Technology Access Centre for Livestock Production (TACLP)

The Technology Access Centre for Livestock Production (TACLP) uses its resources — which include a 1,000-head capacity feedlot, commercial cow/calf herd, Purebred Red Angus herd, sheep flock, and broadacre native and tame pasture — to demonstrate and optimize technologies with potential to improve animal health and welfare, increase production efficiency, and enhance environmental sustainability.

Livestock producers, innovators, and small and medium-sized enterprises (SMEs) collaborate with the TACLP to develop, validate, and showcase new practices and technologies — moving them towards industry acceptance and commercialization.

Livestock research services at the TACLP include: 

  • Assessing residual feed intake (RFI) for cattle and sheep.
  • Conducting research trials on beef cattle and sheep in pasture or feedlot settings at Olds College or client sites.
  • Developing, optimizing and validating innovative on-farm technologies and practices.
  • Organizing and delivering producer training sessions.

Highlights of Livestock Production Research:

Leveraging the funding support from the Natural Sciences and Engineering Research Council of Canada (NSERC), the TACLP provides access to every stage of the production cycle — from seedstock to feedlot. 

Recent project highlights show the livestock research team’s dedication to the goals of animal welfare, efficiency and environmental sustainability. These collective efforts reflect the livestock research team's commitment to animal welfare, efficiency and environmental sustainability. The TACLP is also integrated into Olds College academics supporting knowledge transfer, in-field training and volunteer experiences for students.

  • Animal health and welfare studies included a pre-conditioning study in collaboration with the University of Calgary that looked at the impacts of various weaning techniques to better prepare calves for the feedlot. The goal was to reduce the necessity for preventative treatments when they arrive at the feedlot, reducing antimicrobial use overall.

    The TACLP also conducts off-campus projects and fee-for-service work with collaborating producers — specifically Neilson Cattle Development who has been working with the College since 2020 with a total of six projects completed at its operation. These projects include further research investigating the impact of handling acclimation to reduce stress and improve reproductive performance in beef heifers. Acclimated heifers had lower salivary cortisol concentration — meaning less fearful/stressful — and an increment on pregnancy rate of 10.84% when compared to the control group. 

    Another collaboration was a study investigating different calf weaning methods combined (or not) to an adoption of a novel handling procedure on newborn calves known as tactile stimulation. This technique mimics natural cow behavior by gently rubbing the body of newborn calves for one minute and has demonstrated notable health and growth performance advantages. The TACLP is currently in the third year of testing this procedure at Neilson Cattle Development. This ongoing research aims to further explore and validate the benefits associated with tactile stimulation for newborn beef calves.

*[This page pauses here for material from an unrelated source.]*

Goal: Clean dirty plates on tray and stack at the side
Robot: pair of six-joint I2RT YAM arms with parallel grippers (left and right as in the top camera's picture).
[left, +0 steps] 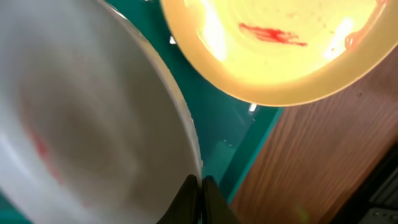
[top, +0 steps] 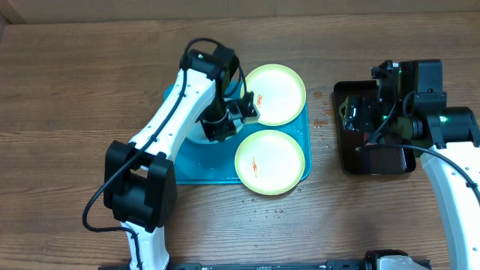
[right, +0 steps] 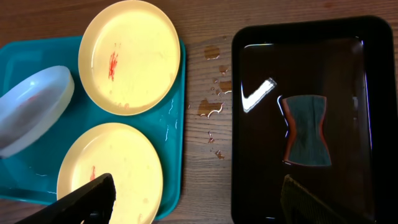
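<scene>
The left gripper (left: 200,182) pinches the rim of the small whitish plate (left: 81,118). The plate tilts up at the left of the blue tray (right: 37,50) and seems to have a faint red smear. Two yellow plates (right: 130,56) with red streaks lie flat beside it. The right gripper (right: 196,202) hangs wide open, holding nothing, over the black tray (right: 373,28) with a sponge (right: 306,130) in it.

No legible text, labels, brands or numbers anywhere: turquoise rectangular plastic tray (top: 191,171), pale yellow round plates (top: 274,94), glossy black tray (top: 375,161) all unmarked.
</scene>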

  • Each year, the TACLP evaluates approximately 500 non-college animals during the feeding trial season through a variety of performance evaluations and research projects. These include ongoing residual feed intake testing via Vytelle feeding systems, basic growth and feed conversion tests, and behavioural assessments. 

    In its work with Neilson Cattle Development, the TACLP demonstrated by adopting handling acclimation, beef heifers had 7.5 times increased chances of becoming pregnant — pointing to improved efficiency in reproductive performance.

  • With additional funding from NSERC through the Applied Research and Technology Partnership (ARTP) grant, the TACLP is supporting numerous industry partners and SMEs by validating remote monitoring technologies with the potential to improve soil health and increase rancher access to carbon credit programs, thereby improving environmental sustainability and climate change resiliency in Western Canada. 

    Alberta Innovates funded a study looking at the benefits of rotational grazing management compared to conventional grazing. Smart technologies were employed to monitor pasture productivity, animal health and performance, and remotely manage fence lines and watering systems.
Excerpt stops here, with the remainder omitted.